**What you have to do**
Only lines that contain the word "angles" are to be returned from the data below.

**Dataset records**
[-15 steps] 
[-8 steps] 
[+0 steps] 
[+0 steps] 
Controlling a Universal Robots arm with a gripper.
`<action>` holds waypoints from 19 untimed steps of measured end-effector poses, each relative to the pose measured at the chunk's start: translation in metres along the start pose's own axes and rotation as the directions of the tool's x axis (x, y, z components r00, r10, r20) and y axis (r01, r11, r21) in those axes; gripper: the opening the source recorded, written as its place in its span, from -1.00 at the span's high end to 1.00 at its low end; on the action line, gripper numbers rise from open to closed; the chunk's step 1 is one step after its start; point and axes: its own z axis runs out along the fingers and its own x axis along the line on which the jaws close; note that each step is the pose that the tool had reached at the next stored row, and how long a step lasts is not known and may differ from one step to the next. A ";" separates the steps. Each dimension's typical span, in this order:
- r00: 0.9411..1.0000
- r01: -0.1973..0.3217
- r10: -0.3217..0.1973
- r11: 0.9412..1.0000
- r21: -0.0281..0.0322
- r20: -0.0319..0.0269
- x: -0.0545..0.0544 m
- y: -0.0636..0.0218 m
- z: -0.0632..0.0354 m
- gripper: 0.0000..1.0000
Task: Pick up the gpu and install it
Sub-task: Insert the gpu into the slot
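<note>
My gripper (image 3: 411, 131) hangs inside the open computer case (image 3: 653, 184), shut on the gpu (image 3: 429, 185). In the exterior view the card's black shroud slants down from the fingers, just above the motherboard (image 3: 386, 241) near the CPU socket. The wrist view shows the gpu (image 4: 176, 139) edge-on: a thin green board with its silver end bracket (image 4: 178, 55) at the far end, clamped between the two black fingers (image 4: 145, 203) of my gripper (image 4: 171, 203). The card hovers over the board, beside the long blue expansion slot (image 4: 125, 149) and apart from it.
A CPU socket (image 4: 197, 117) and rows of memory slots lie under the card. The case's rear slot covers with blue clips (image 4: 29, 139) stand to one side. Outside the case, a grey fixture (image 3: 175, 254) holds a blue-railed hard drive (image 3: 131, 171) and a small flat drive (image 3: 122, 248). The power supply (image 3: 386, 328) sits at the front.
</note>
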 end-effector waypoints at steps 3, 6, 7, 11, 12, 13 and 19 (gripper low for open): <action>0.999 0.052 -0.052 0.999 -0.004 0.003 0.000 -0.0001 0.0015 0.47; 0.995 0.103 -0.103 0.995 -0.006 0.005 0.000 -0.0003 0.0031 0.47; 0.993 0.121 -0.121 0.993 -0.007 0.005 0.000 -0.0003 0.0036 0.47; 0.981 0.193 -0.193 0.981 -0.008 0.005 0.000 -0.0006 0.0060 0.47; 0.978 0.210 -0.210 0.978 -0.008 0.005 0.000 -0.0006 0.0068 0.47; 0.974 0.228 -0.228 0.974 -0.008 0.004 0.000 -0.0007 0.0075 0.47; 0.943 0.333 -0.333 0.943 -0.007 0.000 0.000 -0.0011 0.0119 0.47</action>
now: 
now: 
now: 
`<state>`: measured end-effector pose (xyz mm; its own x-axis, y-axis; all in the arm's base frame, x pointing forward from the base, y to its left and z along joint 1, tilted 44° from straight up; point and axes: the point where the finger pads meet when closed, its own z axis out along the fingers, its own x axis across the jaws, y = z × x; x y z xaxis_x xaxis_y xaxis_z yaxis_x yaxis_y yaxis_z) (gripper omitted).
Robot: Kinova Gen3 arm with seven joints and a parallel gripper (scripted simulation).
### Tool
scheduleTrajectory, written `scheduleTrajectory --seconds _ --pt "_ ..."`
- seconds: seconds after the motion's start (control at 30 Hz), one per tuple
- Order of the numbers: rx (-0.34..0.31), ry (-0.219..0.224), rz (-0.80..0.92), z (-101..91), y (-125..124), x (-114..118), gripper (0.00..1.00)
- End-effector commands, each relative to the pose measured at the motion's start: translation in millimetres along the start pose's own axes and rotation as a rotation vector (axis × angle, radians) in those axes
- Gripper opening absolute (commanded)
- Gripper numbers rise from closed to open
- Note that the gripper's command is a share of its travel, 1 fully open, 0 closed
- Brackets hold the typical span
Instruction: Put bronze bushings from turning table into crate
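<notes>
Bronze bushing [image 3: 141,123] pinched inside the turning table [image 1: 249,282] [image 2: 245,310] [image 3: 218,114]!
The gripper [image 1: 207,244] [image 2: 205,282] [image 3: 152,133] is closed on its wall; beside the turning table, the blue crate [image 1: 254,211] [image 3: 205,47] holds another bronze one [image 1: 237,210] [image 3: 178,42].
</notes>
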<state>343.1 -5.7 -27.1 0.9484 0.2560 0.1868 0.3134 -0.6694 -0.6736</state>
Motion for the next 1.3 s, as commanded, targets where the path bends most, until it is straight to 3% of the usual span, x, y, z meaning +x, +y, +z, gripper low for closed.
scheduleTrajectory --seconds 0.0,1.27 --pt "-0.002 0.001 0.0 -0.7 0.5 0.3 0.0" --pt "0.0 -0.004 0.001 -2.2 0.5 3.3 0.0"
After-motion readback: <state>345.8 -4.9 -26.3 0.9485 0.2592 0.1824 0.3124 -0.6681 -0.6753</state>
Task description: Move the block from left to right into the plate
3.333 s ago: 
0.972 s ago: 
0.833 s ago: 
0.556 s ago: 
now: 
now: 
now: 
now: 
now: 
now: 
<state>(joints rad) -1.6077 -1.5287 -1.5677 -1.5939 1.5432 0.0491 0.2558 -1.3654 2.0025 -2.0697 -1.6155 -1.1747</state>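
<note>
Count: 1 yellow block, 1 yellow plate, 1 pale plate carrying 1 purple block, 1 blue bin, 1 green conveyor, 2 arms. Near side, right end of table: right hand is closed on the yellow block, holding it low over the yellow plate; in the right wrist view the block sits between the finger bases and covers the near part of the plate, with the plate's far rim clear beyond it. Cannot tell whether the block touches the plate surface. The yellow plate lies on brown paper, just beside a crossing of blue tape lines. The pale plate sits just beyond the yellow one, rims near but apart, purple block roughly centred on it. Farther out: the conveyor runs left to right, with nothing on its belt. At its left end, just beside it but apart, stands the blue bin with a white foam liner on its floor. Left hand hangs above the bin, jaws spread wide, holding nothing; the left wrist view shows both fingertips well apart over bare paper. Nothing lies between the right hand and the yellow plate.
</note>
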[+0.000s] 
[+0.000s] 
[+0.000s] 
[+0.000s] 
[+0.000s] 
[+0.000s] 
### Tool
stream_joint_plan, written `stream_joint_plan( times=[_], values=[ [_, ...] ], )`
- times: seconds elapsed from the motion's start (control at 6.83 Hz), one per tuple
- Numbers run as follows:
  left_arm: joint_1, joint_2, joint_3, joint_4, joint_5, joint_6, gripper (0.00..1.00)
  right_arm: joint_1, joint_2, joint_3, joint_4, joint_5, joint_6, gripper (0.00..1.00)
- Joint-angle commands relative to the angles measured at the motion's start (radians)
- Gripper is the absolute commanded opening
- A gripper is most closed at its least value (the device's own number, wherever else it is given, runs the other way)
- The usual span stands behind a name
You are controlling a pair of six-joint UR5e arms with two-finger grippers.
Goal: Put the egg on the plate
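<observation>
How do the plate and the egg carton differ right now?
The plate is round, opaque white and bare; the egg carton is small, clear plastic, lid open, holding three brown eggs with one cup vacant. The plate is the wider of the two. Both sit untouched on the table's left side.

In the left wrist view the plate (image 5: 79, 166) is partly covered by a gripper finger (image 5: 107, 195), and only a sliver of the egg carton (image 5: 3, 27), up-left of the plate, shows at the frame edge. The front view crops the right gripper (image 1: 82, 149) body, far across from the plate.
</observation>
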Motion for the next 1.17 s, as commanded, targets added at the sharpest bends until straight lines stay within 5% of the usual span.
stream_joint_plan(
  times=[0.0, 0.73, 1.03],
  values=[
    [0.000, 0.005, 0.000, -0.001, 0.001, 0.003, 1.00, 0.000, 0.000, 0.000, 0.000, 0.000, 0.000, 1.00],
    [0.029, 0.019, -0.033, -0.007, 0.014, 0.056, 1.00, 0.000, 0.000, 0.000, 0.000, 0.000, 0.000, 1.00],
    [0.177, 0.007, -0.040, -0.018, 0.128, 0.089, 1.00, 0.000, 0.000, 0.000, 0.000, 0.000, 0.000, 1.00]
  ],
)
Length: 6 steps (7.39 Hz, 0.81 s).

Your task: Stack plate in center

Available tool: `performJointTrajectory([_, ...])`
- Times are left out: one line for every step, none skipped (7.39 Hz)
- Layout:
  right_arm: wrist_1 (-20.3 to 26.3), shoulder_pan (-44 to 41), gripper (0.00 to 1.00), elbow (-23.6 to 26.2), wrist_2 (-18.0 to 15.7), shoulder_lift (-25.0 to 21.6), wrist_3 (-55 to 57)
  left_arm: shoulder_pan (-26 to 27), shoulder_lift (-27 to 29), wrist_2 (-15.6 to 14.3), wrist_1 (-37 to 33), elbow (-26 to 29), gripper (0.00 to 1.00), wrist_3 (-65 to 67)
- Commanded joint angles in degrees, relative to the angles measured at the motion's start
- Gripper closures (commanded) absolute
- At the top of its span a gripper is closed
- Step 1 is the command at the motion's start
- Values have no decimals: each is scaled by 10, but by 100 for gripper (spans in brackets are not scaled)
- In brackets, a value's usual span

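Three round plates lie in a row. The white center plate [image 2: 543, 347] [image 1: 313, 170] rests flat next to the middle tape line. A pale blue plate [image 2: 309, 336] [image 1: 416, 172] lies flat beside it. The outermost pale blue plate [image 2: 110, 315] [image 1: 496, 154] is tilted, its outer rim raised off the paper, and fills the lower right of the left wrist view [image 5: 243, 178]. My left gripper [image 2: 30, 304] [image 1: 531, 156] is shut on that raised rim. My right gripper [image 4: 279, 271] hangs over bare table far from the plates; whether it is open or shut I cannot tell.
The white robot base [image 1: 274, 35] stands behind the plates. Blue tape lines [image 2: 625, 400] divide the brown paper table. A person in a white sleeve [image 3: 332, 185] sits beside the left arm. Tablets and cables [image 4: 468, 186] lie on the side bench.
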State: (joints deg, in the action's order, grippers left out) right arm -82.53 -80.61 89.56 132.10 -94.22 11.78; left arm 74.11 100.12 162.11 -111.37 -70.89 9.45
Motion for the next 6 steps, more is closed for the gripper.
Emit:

**Answer**
- Joint-angle commands relative to the angles measured at the motion's start (radians)
- Commanded joint angles in degrees, relative to the angles measured at the motion's start

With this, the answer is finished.